Dans ma tête, je t’imagine comme une personne ouverte, réfléchie et émotive à la fois. Nul doute que je t’idéaliserai un peu et que de temps en temps, je m’adresserai à toi comme si tu étais le reflet de ma propre personnalité. Par avance, je te demande d’excuser certains de mes petits travers que je ne tenterai jamais de te dissimuler. Bientôt, tu constateras également que je suis une fille sincère, désespérément franche et dotée d’un sens de l’empathie probablement excessif. Ces facettes de mon tempérament me jouent bien souvent des tours avec certains, mais elles me rendent attachante pour d’autres.
En tout cas, c’est le genre de femme que je vais essayer de redevenir et ce ne sera pas facile. Figure-toi que je viens de prendre la résolution de tourner enfin la page d’un épouvantable drame personnel. Je suis très motivée, mais ma décision est encore très récente puisqu’elle remonte à deux semaines seulement. Pour l’instant, mes efforts ne portent pas vraiment leurs fruits et je reste donc encore très fragile.

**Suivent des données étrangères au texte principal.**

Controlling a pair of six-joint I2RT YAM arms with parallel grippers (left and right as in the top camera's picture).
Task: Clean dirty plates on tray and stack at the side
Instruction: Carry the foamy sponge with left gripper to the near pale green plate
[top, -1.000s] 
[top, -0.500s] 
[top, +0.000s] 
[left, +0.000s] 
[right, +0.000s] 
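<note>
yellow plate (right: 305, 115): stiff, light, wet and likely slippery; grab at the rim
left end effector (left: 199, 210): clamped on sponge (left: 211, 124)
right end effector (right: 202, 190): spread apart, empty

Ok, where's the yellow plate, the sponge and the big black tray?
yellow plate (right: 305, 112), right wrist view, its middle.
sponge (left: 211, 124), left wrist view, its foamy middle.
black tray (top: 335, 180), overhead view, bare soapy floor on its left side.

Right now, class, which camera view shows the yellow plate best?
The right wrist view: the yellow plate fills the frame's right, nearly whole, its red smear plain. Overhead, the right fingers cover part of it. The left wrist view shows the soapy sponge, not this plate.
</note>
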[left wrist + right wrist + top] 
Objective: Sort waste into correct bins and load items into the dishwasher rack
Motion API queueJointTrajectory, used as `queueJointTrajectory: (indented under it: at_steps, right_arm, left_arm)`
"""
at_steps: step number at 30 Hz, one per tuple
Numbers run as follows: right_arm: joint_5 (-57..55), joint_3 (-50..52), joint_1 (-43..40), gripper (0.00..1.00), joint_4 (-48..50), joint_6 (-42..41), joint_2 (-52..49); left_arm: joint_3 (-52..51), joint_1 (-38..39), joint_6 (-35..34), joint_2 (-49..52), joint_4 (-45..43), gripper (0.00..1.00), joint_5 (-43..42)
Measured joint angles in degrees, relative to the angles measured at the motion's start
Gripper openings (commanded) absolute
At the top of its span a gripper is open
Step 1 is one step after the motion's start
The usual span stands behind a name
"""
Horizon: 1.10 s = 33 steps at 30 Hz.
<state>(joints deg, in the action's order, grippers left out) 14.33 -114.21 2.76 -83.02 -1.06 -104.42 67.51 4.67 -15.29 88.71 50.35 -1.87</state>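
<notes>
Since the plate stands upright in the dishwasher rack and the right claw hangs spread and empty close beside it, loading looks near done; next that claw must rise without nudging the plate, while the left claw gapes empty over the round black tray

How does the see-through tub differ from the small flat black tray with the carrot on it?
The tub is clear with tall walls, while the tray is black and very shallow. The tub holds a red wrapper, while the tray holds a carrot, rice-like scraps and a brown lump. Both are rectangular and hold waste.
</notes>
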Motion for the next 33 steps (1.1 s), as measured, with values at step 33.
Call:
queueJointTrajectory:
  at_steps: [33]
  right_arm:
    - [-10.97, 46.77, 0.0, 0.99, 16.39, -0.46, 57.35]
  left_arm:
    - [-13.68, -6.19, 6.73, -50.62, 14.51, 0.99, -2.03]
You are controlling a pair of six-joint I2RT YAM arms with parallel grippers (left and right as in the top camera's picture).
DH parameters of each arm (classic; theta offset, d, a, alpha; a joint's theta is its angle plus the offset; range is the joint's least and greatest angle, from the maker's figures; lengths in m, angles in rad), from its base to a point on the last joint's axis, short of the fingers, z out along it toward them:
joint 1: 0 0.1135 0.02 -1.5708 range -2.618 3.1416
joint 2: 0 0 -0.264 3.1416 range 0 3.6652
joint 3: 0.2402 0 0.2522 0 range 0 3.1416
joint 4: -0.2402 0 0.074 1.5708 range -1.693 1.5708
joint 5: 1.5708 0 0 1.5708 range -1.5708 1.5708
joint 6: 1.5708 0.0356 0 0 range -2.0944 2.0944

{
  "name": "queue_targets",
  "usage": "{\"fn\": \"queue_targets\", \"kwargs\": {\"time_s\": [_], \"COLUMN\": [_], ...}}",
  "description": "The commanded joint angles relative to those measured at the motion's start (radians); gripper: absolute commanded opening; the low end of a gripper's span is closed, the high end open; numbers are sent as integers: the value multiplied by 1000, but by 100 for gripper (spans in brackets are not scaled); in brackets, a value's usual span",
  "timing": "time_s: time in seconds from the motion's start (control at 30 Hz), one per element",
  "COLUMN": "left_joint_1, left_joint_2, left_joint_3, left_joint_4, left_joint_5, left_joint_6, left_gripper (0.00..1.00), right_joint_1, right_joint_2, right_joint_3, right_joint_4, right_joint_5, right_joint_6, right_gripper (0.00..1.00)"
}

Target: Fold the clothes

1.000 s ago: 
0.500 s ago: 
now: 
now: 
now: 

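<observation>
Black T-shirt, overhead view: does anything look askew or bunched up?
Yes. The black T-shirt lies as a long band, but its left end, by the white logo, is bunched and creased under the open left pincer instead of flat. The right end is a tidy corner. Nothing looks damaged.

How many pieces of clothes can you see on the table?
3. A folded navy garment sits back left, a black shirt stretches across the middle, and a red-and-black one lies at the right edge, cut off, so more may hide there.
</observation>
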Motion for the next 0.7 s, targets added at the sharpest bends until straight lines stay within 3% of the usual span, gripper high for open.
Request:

Dans ma tête, des rouages et des pignons tournent à folle allure. C’est même un tel fatras que tout se mélange. Je suis assaillie d’émotions contraires. L’excitation, bien sûr, la surexcitation de plusieurs transactions commerciales d’une ampleur colossale et donc une commission globale qui pourrait tout simplement assurer mon avenir pendant plusieurs années. L’angoisse aussi, l’angoisse de ne pas être à la hauteur, d’avoir les yeux plus gros que le ventre et de m’attaquer à un dossier qui me dépasserait si par bonheur, j’étais retenue. Et puis la lucidité… Outre le fait que je n’aurai même pas les moyens de séjourner à Paris pour visiter ses appartements, il me paraît déjà totalement inenvisageable de trouver une banque qui accepterait de me consentir un énorme prêt.
Rien de tel qu’un bon repas pour se remettre de ses émotions. Ce vieil adage de la langue française tombe plus ou moins en désuétude, mais il résume parfaitement bien ce que je ressens. Juste derrière moi, le discret carillon d’une horloge murale m’informe qu’il est deux heures et demie de l’après-midi. Le déjeuner s’achève par une tasse de thé. Le breuvage est si brûlant qu’un petit nuage de vapeur s’élève de ma tasse. Je me sens quelque peu ballonnée. Je n’avais jamais goûté de champignons aussi exquis, mais je ne suis pas habituée aux plats en sauce. Malgré cette relative lourdeur dans mon ventre, c’est avec sincérité que je complimente mon hôtesse de maison pour sa blanquette de veau. C’était tout simplement divin !
Son regard s’attarde régulièrement sur mes jambes croisées que ma petite jupe ne dissimule guère puisqu’elle m’arrive à peine à mi-cuisse. De temps à autre, quand il croit que je ne le vois plus alors que sa silhouette se reflète dans la vitre de la fenêtre, ses yeux remontent sur ma poitrine ou sur mon visage.
Certaines femmes soupireraient d’exaspération en se sentant aussi ostensiblement déshabillées de la tête au pieds. Moi, je m’en fiche. Ce regard d’un inconnu sur mes traits et mes courbes n’est pas pesant ni valorisant. Ce type n’existe pas pour celle que je suis devenue depuis que j’ai décidé de recommencer à vivre.
Cette vieille dame jolie comme un cœur est complètement piquée, mais elle est réellement en train de me confier la vente de ses biens. Dans ma conscience, cela se fait malgré moi. Je voudrais pouvoir encore douter, je le voudrais de toutes mes forces parce que, quand même, c’est complètement dément. C’est même de la folie à l’état brut ! Sauf qu’au contraire, cette issue me semble logique. Comme si c’était déjà écrit à l’instant où j’ai croisé l’éclat fascinant de ses beaux yeux verts.